Misconception 2: "America wanted nothing to do with the League"
This misunderstands the politics. President Woodrow Wilson was the League's creator — it was his fourteenth point, his great vision. Wilson passionately campaigned across America to win public support for membership. The problem was the Senate, not the American people. Republican senators, led by Henry Cabot Lodge, feared the Covenant would obligate the USA to fight in future European wars without Congress's approval. Wilson refused to compromise on the Covenant's wording, the Senate refused to ratify, and America stayed out. It was a failure of domestic politics, not of American desire. Wilson himself called it the greatest disappointment of his life.
Misconception 3: "The League had no power at all — it was completely toothless"
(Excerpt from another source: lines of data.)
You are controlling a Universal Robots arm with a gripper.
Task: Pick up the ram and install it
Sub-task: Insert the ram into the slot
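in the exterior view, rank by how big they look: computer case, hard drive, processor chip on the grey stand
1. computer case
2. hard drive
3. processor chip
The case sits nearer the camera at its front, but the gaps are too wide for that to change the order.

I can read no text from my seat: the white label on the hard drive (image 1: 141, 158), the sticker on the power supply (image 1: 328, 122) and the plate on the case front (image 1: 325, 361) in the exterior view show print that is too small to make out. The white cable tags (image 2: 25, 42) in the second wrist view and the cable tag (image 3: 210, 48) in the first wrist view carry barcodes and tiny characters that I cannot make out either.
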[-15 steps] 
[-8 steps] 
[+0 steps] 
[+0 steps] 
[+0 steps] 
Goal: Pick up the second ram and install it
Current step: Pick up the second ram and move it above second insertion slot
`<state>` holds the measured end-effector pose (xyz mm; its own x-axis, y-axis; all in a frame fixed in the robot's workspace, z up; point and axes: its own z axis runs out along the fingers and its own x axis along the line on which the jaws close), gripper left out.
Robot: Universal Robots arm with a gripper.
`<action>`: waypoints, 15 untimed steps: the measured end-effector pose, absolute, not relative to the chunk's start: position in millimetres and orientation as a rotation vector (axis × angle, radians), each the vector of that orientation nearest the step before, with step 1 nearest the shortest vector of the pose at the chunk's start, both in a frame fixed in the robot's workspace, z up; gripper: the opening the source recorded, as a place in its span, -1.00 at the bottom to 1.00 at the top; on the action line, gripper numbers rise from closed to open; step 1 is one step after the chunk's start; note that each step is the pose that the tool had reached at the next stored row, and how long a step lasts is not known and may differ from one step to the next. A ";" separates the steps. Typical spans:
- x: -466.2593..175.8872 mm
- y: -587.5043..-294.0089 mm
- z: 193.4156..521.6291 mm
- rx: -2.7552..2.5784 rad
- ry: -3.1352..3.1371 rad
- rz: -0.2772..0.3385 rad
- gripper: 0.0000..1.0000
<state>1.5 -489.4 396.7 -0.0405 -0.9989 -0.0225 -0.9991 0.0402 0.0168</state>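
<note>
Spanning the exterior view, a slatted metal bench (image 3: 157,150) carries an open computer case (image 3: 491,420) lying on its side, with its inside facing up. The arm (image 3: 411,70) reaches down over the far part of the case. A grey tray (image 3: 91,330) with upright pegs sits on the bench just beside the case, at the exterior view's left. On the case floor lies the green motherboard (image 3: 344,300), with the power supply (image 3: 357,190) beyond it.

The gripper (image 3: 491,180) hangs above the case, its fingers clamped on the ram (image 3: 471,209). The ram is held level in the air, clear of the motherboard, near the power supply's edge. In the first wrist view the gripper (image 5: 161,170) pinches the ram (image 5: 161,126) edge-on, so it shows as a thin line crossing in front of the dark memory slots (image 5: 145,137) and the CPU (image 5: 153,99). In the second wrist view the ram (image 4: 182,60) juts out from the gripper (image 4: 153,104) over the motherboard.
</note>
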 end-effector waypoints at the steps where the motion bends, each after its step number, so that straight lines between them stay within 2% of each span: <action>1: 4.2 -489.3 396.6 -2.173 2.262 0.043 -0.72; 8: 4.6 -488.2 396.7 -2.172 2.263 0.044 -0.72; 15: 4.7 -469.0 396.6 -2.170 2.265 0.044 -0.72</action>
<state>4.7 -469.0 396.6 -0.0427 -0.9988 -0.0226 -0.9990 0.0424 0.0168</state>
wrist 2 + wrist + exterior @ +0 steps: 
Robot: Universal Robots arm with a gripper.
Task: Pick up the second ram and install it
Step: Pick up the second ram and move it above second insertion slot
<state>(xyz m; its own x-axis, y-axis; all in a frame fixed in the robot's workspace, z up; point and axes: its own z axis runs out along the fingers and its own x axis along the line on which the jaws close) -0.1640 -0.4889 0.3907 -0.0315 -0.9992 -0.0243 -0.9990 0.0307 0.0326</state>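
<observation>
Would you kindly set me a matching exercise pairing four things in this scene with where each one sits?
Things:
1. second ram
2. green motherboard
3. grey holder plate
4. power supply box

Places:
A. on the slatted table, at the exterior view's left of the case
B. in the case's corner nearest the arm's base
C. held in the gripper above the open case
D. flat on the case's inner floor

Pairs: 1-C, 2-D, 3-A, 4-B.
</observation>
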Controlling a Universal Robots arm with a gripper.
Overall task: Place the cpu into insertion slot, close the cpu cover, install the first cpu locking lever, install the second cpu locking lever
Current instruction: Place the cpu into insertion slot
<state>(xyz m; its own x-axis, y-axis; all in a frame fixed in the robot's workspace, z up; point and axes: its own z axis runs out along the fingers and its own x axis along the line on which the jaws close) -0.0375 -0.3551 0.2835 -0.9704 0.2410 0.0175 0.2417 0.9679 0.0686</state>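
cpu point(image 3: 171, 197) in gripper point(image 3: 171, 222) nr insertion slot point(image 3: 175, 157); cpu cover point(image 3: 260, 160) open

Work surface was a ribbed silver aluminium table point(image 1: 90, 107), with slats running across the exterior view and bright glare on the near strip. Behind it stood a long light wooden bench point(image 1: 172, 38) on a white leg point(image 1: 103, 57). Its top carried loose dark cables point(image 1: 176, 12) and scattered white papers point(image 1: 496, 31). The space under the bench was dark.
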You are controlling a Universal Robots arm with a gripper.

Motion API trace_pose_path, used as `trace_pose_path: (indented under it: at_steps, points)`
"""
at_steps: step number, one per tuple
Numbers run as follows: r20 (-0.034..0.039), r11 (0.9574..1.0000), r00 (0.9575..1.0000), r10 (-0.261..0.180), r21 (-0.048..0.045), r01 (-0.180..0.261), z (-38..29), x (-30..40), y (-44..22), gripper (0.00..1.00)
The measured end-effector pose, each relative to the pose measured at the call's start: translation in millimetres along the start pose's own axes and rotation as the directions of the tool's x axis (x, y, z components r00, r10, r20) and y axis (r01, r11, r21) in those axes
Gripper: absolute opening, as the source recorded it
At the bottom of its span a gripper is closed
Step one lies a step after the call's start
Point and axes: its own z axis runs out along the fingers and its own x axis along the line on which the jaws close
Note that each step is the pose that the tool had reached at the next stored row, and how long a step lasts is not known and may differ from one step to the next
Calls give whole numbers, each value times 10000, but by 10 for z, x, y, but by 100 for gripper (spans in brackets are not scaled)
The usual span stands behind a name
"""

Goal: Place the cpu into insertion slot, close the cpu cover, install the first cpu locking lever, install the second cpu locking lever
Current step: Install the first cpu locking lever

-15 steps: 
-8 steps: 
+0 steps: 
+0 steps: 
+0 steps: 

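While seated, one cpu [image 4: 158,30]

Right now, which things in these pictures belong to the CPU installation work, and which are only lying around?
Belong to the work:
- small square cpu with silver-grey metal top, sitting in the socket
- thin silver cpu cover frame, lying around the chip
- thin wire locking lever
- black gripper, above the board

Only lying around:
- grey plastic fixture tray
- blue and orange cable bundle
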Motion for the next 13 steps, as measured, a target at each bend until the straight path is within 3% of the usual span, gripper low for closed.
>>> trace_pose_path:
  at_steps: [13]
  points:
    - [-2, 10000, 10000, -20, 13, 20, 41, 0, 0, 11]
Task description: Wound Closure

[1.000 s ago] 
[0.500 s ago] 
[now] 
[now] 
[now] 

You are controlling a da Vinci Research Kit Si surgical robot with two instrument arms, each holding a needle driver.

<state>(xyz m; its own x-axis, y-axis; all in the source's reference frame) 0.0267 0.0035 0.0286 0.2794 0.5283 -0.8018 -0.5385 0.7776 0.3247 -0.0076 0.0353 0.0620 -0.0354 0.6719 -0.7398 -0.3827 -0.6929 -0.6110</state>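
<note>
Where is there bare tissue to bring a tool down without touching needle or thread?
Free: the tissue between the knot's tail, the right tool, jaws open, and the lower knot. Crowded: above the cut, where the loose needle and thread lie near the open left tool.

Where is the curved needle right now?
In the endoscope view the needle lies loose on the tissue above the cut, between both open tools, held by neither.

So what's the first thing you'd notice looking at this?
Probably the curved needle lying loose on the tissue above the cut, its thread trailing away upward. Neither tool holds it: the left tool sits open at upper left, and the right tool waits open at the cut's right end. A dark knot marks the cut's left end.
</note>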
This overstates the weakness. The League did have real powers: it could impose economic sanctions (cutting off trade), issue moral condemnations that carried genuine diplomatic weight in the 1920s when international opinion still mattered, and refer disputes to the Permanent Court of International Justice. The problem was not that these powers did not exist — it was that member states refused to use them fully when it cost them something. During the Abyssinian Crisis (1935), the League did impose economic sanctions on Italy, but excluded oil (the most critical commodity) because Britain and France feared Italian retaliation. The League's failure was a failure of political will, not just a failure of legal authority.